# [Aim of the task]
After locating the line with "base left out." below, output it and each following line exactly, stopping after the line with "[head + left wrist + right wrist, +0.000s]". No pictures.

(Source data)
..........

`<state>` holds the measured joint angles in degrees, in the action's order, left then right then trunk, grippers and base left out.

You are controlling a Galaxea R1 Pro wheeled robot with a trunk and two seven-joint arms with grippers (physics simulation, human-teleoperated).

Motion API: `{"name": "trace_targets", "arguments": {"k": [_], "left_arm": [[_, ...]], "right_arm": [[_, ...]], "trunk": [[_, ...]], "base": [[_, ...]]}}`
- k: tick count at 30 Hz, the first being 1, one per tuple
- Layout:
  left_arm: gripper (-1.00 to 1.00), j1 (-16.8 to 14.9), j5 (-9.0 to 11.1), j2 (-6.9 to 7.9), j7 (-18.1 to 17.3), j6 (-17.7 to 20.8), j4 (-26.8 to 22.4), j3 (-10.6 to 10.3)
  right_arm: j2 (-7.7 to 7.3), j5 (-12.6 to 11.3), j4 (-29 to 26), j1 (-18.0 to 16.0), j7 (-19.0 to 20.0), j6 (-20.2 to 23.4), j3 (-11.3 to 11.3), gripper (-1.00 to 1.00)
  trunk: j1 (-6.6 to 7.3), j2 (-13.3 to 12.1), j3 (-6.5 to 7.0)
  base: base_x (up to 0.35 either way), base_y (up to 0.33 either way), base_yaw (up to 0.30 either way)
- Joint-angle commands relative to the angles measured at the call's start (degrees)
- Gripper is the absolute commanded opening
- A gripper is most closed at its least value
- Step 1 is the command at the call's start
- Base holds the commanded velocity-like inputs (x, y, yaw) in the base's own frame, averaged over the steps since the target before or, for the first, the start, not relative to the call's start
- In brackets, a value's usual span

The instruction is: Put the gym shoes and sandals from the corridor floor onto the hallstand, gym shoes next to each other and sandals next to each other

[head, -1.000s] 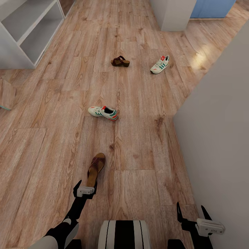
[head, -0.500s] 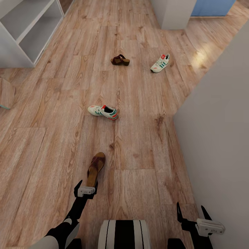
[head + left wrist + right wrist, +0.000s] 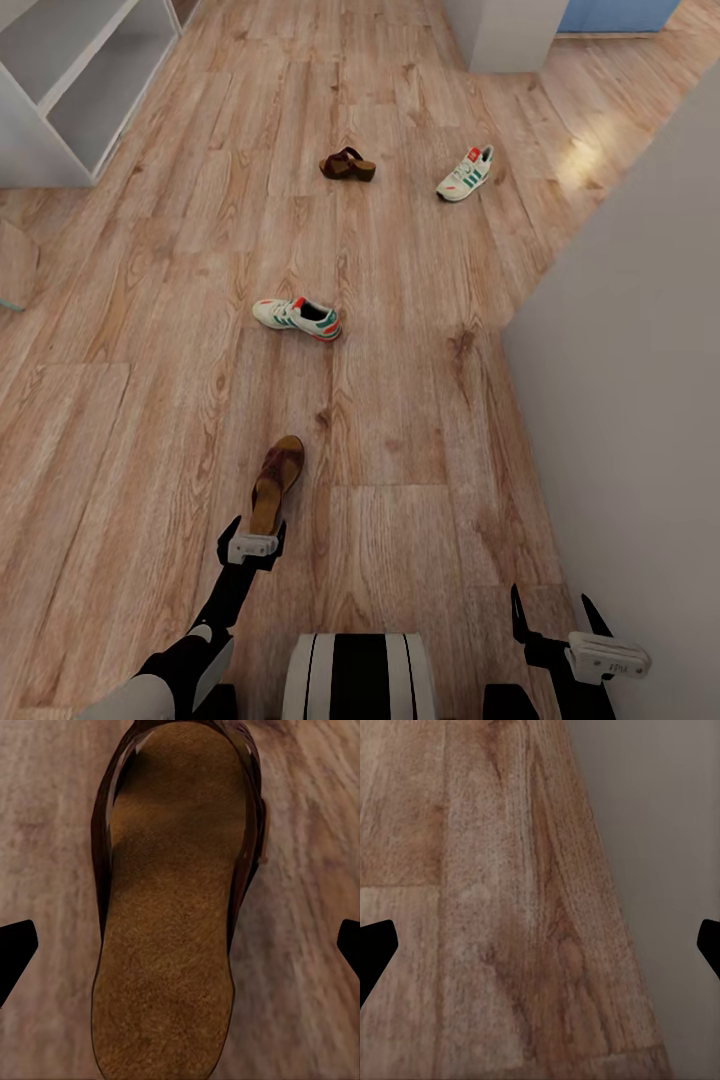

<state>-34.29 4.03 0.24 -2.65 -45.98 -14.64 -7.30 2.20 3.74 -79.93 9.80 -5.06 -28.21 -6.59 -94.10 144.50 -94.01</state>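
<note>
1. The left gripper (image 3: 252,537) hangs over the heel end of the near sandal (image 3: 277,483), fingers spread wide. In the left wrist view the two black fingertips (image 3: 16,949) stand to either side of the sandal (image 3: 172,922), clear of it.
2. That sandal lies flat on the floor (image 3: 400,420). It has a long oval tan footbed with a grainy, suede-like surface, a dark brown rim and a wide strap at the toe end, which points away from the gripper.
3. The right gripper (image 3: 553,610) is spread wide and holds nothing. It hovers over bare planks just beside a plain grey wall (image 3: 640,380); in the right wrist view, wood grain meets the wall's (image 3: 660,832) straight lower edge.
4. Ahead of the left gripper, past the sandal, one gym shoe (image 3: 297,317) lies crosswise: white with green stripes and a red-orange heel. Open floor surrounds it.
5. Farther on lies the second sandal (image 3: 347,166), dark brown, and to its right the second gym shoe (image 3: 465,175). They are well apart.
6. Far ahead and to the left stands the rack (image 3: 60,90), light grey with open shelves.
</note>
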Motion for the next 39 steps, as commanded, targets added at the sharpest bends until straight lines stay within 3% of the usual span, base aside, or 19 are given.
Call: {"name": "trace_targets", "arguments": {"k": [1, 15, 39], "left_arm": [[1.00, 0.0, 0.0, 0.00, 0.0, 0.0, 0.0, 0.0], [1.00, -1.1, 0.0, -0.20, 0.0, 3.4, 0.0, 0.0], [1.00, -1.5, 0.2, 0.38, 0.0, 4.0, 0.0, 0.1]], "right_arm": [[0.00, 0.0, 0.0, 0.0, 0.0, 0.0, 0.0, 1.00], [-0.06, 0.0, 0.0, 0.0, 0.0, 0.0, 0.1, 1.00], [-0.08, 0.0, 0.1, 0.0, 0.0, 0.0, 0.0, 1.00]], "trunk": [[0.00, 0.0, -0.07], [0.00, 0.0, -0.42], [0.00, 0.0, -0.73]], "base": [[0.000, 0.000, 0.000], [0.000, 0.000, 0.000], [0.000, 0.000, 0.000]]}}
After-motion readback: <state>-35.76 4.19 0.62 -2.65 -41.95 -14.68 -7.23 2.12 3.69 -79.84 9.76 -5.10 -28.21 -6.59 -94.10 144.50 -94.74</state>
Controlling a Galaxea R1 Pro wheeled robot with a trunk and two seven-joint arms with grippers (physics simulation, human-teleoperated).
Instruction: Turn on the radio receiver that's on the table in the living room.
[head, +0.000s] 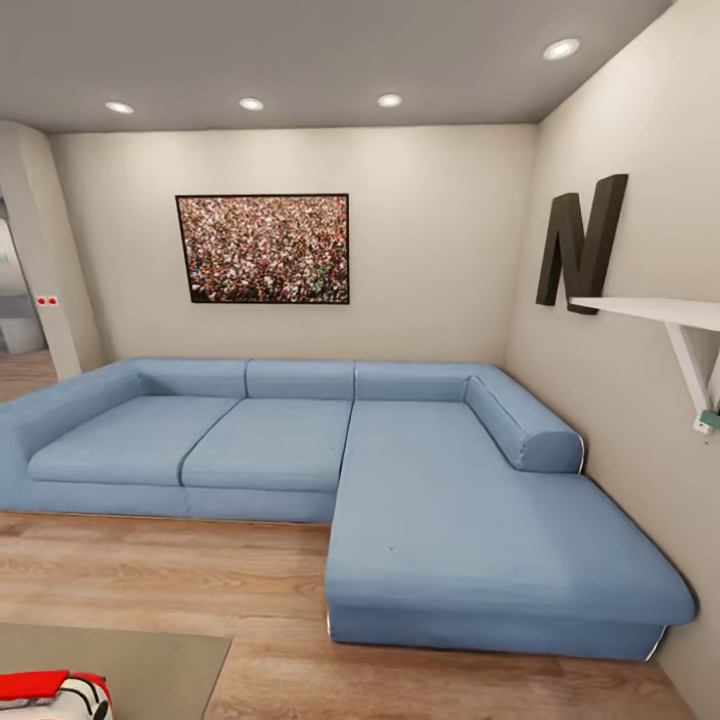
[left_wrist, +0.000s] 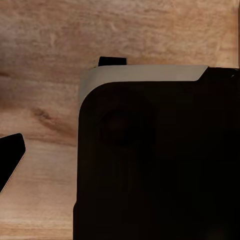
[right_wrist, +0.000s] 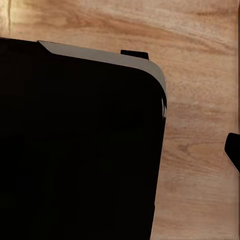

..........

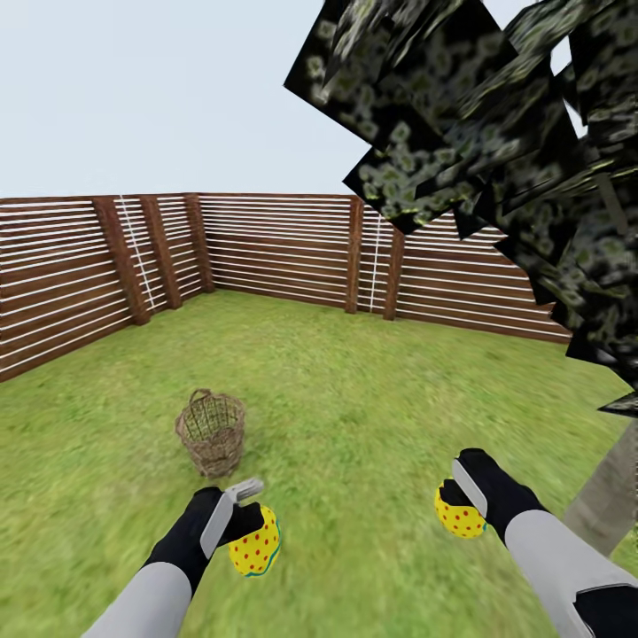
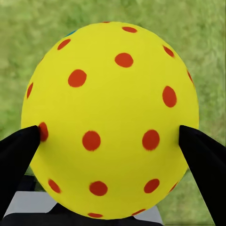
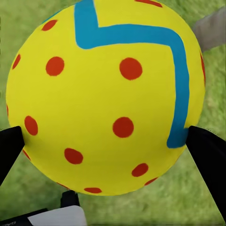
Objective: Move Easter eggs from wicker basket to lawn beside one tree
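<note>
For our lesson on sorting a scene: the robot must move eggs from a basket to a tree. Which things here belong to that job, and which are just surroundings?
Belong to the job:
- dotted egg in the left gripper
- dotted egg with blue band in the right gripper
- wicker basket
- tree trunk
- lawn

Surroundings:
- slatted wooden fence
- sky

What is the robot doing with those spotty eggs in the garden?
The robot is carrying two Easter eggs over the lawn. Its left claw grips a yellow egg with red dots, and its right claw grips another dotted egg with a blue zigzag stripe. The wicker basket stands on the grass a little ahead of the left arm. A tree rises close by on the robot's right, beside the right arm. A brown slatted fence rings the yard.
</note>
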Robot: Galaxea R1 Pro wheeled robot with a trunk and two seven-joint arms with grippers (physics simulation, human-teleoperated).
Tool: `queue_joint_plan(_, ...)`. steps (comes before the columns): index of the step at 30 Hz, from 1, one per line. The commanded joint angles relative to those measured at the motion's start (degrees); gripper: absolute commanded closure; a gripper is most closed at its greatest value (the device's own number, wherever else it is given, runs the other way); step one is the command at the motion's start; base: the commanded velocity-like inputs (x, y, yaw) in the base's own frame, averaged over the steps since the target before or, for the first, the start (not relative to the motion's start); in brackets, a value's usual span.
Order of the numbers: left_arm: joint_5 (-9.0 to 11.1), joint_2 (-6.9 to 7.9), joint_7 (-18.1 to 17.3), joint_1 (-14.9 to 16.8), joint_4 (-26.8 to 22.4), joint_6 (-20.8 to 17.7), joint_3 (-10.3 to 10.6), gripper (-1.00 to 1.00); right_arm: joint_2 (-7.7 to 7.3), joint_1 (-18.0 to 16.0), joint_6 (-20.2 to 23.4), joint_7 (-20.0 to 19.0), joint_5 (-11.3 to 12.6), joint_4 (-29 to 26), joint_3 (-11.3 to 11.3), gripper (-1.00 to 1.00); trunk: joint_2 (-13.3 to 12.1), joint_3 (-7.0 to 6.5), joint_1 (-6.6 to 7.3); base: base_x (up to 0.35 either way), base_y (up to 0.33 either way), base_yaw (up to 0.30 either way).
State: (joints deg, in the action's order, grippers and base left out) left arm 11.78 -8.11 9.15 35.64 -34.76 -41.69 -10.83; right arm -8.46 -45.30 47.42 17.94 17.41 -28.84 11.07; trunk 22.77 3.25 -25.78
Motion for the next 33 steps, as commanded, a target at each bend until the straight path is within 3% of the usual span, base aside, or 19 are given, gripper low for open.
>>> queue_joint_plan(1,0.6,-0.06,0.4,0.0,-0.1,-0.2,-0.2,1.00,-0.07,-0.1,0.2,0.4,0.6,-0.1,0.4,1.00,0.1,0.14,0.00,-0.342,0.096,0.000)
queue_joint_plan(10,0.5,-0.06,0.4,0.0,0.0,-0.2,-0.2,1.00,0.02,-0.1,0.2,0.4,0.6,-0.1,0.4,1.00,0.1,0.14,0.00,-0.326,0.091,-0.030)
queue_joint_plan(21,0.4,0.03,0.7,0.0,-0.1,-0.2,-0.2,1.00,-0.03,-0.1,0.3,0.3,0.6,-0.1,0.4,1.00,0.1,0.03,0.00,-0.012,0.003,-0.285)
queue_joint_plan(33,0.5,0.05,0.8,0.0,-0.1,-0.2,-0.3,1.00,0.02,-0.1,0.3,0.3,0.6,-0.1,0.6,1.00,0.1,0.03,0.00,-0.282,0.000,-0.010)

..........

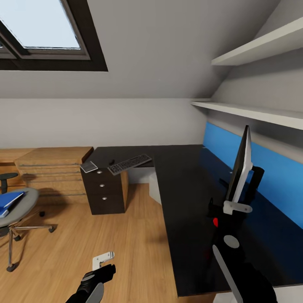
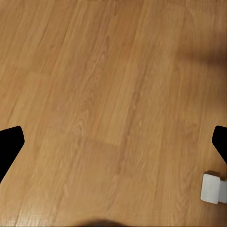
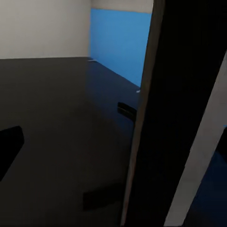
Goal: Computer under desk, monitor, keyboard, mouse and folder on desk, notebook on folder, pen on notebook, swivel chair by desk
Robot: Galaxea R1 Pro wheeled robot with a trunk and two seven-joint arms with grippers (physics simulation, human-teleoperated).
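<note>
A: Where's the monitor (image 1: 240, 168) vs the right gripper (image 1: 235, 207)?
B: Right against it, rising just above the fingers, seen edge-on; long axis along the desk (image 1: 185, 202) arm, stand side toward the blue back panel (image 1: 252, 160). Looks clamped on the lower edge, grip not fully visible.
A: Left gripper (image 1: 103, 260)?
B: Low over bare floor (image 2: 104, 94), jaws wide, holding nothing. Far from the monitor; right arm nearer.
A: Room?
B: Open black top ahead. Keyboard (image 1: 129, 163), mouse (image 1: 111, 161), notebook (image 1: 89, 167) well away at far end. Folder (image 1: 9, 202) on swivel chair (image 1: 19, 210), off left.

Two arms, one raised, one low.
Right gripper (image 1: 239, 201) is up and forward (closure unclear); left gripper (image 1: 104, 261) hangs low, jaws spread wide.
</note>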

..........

# [Result]
`<state>` holds the measured joint angles in degrees, in the action's order, left then right then trunk, grippers and base left out.

You are controlling a Galaxea R1 Pro wheeled robot with a trunk and two seven-joint arms with grippers (physics simulation, human-teleoperated).

Motion API: `{"name": "trace_targets", "arguments": {"k": [_], "left_arm": [[_, ...]], "right_arm": [[_, ...]], "trunk": [[_, ...]], "base": [[_, ...]]}}`
- k: tick count at 30 Hz, the first being 1, one per tuple
- Layout:
  left_arm: gripper (-1.00 to 1.00), j1 (-16.8 to 14.9), j5 (-9.0 to 11.1), j2 (-6.9 to 7.9), j7 (-18.1 to 17.3), j6 (-17.7 to 20.8), j4 (-26.8 to 22.4), j3 (-10.6 to 10.3)
  right_arm: j2 (-7.7 to 7.3), j5 (-12.6 to 11.3), j4 (-29 to 26), j1 (-18.0 to 16.0), j7 (-19.0 to 20.0), j6 (-20.2 to 23.4), j3 (-11.3 to 11.3), gripper (-1.00 to 1.00)
  trunk: j1 (-6.6 to 7.3), j2 (-13.3 to 12.1), j3 (-6.5 to 7.0)
  base: base_x (up to 0.35 either way), base_y (up to 0.33 either way), base_yaw (up to 0.30 either way)
- Joint-angle commands relative to the angles measured at the call's start (degrees)
- Gripper is the absolute commanded opening
- A gripper is most closed at its least value
- Step 1 is the command at the call's start
- Base holds the commanded velocity-like inputs (x, y, yaw) in the base's own frame, averaged over the steps since the target before or, for the first, the start, not relative to the call's start
- In brackets, a value's usual span

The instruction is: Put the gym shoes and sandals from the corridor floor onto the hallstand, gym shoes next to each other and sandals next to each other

[head, -1.000s] 
[head, -0.500s] 
[head + left wrist + right wrist, +0.000s] 

That completes the exercise.